WHAT THE EXERCISE ASKS: Starting with the first line of the data that follows, transcribe every line verbatim until the line containing "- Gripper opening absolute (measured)" has been transcribed.

· · · ·

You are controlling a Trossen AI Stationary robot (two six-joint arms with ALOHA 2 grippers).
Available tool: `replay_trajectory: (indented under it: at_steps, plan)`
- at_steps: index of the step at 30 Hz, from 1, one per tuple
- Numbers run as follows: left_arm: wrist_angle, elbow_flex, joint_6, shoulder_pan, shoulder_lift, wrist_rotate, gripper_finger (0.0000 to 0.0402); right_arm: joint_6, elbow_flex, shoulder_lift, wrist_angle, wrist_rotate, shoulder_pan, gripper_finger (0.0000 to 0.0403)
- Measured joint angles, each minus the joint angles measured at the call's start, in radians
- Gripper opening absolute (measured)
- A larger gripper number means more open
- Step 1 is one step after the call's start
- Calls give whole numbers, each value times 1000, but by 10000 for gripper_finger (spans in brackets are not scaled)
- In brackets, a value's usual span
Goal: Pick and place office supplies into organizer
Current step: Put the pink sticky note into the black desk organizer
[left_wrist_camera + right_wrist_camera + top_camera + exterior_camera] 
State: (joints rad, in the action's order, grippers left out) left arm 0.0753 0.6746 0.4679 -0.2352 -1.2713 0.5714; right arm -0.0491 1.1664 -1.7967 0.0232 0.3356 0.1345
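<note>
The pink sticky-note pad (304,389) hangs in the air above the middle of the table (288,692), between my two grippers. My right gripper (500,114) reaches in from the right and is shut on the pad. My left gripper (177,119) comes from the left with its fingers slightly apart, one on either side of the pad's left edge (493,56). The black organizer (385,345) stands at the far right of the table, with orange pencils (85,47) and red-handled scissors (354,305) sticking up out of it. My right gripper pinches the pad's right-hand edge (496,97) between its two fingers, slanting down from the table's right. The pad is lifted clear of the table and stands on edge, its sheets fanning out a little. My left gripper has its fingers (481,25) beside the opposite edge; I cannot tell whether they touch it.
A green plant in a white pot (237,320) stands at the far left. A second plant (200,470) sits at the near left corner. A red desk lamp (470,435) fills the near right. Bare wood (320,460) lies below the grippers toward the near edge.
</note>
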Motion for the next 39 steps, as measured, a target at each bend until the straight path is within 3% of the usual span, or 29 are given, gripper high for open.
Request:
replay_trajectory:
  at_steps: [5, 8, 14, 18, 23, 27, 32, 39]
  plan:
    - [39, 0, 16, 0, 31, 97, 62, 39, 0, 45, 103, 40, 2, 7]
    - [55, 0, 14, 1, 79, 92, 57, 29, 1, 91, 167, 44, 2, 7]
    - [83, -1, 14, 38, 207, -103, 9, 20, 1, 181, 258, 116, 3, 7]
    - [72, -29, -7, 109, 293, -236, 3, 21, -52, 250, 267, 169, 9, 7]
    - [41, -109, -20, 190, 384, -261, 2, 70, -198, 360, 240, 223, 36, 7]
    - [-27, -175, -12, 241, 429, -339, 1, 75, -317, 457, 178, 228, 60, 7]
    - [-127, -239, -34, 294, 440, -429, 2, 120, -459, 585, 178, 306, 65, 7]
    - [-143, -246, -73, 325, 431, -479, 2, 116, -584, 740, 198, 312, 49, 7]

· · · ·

PROBLEM SOLUTION:
You are controlling a Trossen AI Stationary robot (two six-joint arms with ALOHA 2 grippers).
Available tool: `replay_trajectory: (indented under it: at_steps, plan)`
- at_steps: index of the step at 30 Hz, from 1, one per tuple
- Numbers run as follows: left_arm: wrist_angle, elbow_flex, joint_6, shoulder_pan, shoulder_lift, wrist_rotate, gripper_finger (0.0000 to 0.0402); right_arm: joint_6, elbow_flex, shoulder_lift, wrist_angle, wrist_rotate, shoulder_pan, gripper_finger (0.0000 to 0.0403)
- Measured joint angles, each minus the joint angles measured at the call's start, in radians
- Gripper opening absolute (measured)

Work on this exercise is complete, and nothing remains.